If you like this video podcast, consider joining Real Life Planning’s Question of the Week where CERTIFIED FINANCIAL PLANNER™ and rental property business owner Cynthia Meyer answers the most common questions about real estate financial planning direct to your inbox each week.
Transcript - Real Life Planning Podcast - Episode 25
[00:00:06] Cynthia Meyer: Welcome to the Real Life Planning Video podcast. I'm Cynthia Meyer with Real Life Planning, and this is Episode 26, College Planning for Real Estate Investors. And today we've got the expert in this topic. Her name is Rynda Wilk and she's the founder of 21 Finance. You can find her online at 21Finance.xyz.

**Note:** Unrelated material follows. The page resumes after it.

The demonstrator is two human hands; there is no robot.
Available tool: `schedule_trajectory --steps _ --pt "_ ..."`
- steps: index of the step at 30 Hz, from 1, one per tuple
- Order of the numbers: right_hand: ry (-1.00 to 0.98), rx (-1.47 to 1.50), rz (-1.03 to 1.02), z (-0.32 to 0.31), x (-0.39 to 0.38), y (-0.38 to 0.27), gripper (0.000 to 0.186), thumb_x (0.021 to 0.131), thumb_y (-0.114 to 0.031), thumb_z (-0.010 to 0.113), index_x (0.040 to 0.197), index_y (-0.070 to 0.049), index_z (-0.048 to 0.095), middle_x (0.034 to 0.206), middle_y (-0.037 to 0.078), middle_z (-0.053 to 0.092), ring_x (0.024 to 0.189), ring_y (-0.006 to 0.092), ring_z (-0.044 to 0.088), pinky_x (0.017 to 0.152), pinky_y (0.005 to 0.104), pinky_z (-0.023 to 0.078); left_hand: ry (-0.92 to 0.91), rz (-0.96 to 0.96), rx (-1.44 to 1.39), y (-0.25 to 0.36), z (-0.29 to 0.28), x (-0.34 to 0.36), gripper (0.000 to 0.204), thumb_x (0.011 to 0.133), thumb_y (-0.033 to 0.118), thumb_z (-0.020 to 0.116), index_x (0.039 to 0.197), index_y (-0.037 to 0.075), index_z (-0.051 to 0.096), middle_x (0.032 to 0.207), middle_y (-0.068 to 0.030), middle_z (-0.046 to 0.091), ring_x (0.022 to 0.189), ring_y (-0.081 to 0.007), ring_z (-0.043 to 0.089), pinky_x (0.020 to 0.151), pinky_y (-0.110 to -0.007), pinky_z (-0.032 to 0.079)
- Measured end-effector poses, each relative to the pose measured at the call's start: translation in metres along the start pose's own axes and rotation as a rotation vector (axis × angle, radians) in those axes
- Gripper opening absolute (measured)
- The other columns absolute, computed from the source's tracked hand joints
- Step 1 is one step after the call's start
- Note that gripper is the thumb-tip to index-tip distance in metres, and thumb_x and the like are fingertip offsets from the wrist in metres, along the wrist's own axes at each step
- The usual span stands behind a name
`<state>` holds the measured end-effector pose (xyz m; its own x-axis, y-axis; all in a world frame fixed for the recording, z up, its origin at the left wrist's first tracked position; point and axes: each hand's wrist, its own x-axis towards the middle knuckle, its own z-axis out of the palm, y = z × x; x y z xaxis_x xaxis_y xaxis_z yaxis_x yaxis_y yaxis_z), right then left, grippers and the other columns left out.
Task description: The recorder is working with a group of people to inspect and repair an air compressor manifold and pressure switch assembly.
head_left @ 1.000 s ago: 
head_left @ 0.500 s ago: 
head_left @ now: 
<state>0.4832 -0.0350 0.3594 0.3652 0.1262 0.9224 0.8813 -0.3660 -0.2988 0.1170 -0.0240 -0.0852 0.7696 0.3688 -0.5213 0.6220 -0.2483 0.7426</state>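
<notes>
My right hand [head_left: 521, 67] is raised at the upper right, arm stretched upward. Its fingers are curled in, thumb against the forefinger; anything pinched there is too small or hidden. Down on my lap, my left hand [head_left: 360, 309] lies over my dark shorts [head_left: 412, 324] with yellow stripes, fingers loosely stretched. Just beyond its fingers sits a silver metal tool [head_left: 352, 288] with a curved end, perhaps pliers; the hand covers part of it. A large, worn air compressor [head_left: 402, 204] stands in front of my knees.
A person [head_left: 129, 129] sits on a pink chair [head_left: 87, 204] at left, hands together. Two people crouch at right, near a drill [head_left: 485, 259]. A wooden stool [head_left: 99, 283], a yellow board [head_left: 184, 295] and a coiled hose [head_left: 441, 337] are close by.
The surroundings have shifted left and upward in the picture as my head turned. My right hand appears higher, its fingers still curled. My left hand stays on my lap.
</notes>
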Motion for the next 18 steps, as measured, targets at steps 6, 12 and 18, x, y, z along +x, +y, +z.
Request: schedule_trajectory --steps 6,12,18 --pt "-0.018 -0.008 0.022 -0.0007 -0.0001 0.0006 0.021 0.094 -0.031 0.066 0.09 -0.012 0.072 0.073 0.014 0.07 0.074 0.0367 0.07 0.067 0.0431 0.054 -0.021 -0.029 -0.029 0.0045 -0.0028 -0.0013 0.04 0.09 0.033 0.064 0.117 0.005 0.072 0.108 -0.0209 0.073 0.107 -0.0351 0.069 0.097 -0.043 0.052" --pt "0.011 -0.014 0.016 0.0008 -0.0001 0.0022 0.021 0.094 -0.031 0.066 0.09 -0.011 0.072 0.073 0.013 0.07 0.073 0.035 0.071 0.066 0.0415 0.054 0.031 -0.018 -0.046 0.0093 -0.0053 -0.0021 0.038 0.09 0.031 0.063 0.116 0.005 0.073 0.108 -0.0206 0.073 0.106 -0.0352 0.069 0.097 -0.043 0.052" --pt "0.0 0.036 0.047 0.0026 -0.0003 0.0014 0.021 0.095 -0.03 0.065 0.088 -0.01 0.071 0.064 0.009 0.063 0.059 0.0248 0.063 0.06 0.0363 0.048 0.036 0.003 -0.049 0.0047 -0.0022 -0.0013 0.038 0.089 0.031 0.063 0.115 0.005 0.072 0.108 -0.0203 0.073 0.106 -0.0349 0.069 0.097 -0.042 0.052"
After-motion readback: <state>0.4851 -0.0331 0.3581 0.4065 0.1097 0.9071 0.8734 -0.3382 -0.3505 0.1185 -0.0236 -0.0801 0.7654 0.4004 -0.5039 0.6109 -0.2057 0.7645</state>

We used to work together for many years in employee benefits and financial wellness programs, and she's one of the smartest people I know so thanks for coming on, Rynda.
[00:00:37] Rynda Wilks: I'm happy to be here. Thanks for inviting me, Cynthia.
[00:00:39] Cynthia Meyer: So tell us what's important to know about you?
[00:00:42] Rynda Wilks: I have dedicated the past, let's see, 10 years of my life or so to helping families make better financial decisions. And as part of that journey, I came to realize that getting through college without a ton of debt was one of the hardest that families face these days. And so that's why I've chosen to go down that path and specialize in that area so I can hopefully keep more students out of a detrimental financial situation in the future.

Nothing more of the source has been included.